Cyprianus brieven zijn bijzonder waardevol omdat ze voornamelijk correspondentie bevatten met de opzieners van andere gemeenten. Schrijvend over de alledaagse zorgen en problemen in de christelijke gemeenten in die tijd. Cyprianus was gedwongen om het meeste van zijn pastorale werkzaamheden ondergronds te verrichten, omdat gedurende zijn bediening er een intense vervolging plaatsvond. Hij was een onvermoeibare herder, gaf al zijn kracht en uiteindelijk ook zijn eigen leven voor de schapen die Christus hem had toevertrouwd. Hij werd uiteindelijk gevangen genomen en onthoofd door de Romeinen in het jaar 258 n.Chr..
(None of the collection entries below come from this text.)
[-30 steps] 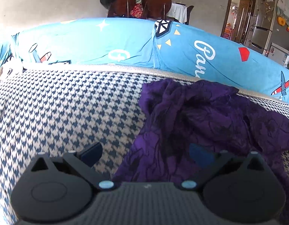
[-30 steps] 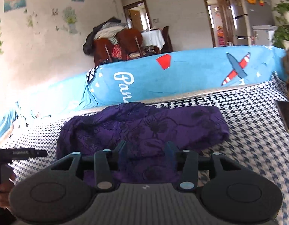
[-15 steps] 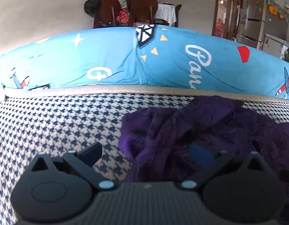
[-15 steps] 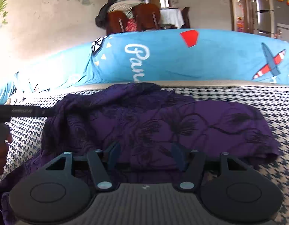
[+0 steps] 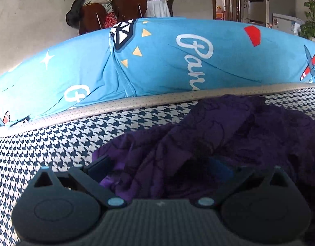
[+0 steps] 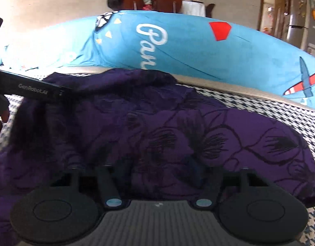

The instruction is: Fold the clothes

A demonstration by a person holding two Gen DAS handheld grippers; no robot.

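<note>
Right gripper (image 6: 157, 164) closing, seemingly on purple garment (image 6: 177, 127).

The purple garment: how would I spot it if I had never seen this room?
Find the long bright blue cushion with white lettering and a red shape. Below it spreads a navy-and-white houndstooth cover. Crumpled on that cover lies the purple garment, the only dark, loose thing there, marked with black outlined flowers.
</note>
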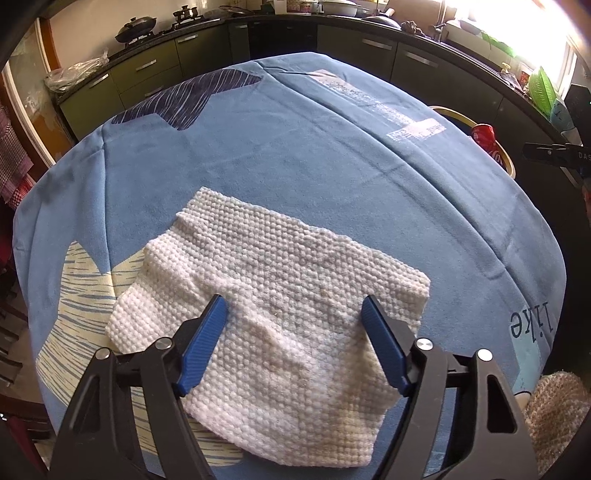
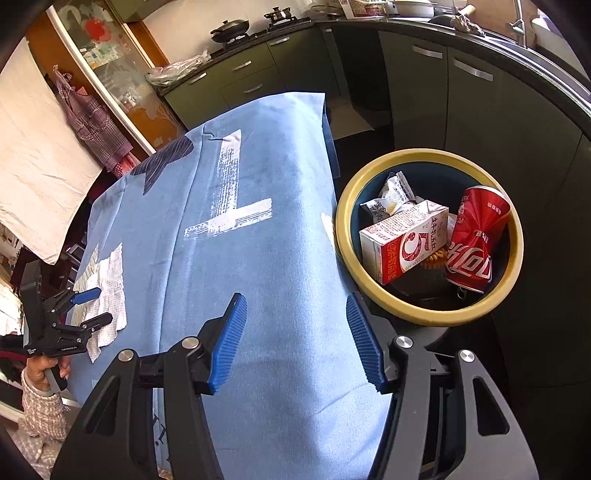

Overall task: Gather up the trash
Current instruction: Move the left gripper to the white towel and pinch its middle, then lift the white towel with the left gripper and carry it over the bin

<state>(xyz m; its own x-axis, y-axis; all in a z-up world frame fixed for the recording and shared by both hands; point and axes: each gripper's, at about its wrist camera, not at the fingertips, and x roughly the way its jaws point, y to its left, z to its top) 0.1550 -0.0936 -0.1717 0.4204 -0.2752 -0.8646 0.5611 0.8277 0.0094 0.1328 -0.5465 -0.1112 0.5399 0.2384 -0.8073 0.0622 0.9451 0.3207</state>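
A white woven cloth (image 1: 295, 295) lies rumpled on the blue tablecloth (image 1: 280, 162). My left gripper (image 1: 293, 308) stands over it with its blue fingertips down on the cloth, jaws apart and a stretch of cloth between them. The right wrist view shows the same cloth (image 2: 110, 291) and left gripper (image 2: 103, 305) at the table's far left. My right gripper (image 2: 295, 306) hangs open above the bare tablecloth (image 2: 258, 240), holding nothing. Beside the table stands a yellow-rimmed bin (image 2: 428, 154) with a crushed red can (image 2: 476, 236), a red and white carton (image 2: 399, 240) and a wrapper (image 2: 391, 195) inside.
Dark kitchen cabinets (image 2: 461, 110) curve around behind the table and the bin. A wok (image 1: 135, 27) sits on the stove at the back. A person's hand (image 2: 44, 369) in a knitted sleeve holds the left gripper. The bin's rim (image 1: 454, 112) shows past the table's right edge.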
Lactantius, leraar van de zoon van de Keizer
Lactantius is bij ons vaak minder bekend. Dit is jammer, omdat hij met een ongewone duidelijkheid en welsprekendheid schrijft. Voordat hij het Christendom aanvaarde, was hij een vermaard leraar in retoriek, wat niet onopgemerkt bleef bij Keizer Diocletianus. Na zijn bekering tot het Christendom gebruikte hij zijn schrijvers talent geheel voor Christus. Hij leefde tijdens de laatste grote Romeinse vervolging op de christenen in het begin van 300 n.Chr. en vestigde zich tenslotte in Frankrijk. Ondanks dat Lactantius al een oude man was toen Constantijn in 312 n.Chr. keizer werd, vroeg Constantijn hem om de persoonlijke leraar te worden voor zijn zoon. De werken van Lactantius zijn belangrijk omdat ze geschreven zijn aan het einde van de voor-Constantijnse periode van het Christendom. Ze laten zien dat de meeste christelijke geloofsovertuigingen maar weinig waren veranderd gedurende de 223 jaar na de dood van de Apostel Johannes en het begin van de regeer periode van Keizer Constantijn.